Glial cell activation in the brain has been implicated in the development of a variety of neurodegenerative diseases such as Alzheimer's disease, Parkinson's disease, and MS. Activated glial cells accumulate and secrete different neurotoxin factors that cause various autoimmune responses that lead to brain injury.
"These autoimmune reactions in the brain ultimately kill oligodendrocytes, which are a certain type of brain cell that protects the nerve cells and myelin sheath," said Pahan. "However, cinnamon has an anti-inflammatory property to counteract and inhibit the glial activation that causes brain cell death."
Bad news for Cladribine:
Cladribine Approval Bid Halted
Merck Germany has announced that it is abandoning current efforts to gain approval of the prescription Cladribine, anticipating the drug would never pass global clinical trials.
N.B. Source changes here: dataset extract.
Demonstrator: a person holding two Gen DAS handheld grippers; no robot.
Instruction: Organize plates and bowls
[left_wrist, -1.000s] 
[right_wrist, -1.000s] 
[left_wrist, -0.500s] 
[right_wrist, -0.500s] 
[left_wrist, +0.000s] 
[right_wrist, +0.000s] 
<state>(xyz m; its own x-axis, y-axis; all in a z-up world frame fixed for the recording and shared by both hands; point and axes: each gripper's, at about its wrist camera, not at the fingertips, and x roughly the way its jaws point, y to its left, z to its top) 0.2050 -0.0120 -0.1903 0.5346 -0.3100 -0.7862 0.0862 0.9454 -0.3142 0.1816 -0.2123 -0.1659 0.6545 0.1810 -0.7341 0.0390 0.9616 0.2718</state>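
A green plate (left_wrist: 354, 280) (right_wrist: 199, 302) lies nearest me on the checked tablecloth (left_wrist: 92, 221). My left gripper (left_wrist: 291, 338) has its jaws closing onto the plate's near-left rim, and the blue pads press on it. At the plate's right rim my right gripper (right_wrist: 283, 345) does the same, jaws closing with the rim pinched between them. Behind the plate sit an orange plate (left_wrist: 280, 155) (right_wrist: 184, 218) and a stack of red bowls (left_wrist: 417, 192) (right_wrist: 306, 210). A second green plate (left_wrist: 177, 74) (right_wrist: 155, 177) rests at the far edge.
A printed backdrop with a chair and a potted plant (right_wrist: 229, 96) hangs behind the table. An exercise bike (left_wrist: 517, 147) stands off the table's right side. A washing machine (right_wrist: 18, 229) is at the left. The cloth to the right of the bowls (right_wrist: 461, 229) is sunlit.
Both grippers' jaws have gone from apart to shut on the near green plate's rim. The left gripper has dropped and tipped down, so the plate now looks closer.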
Cladribine was in the pipeline as another possible oral medication for treatment of relapsing-remitting MS.
Merck said it intends to withdraw applications from regulatory review in the limited number of countries where procedures are ongoing.
The decision was made after discussing cladribine with international organizations, including the U.S. Food and Drug Administration (FDA). The plan calls for current clinical trials to be completed for the sake of participants and to add knowledge for the scientific community.
In Australia and Russia, where cladribine tablets are approved and available under the trade name Movectro™, Merck said it will withdraw the product from the market and will discuss the timelines and other details with the local regulatory agencies to determine the best solutions for people currently on Movectro therapy.
It will be interesting to see if Merck develops a new oral therapy. 

I hope everyone learned something, I know I did.  I will continue to take Vitamin D supplements and I may have to start adding cinnamon to more foods!

1 comment:

  1. Thank you for the summary of current research. It's nice to have it broken down like this.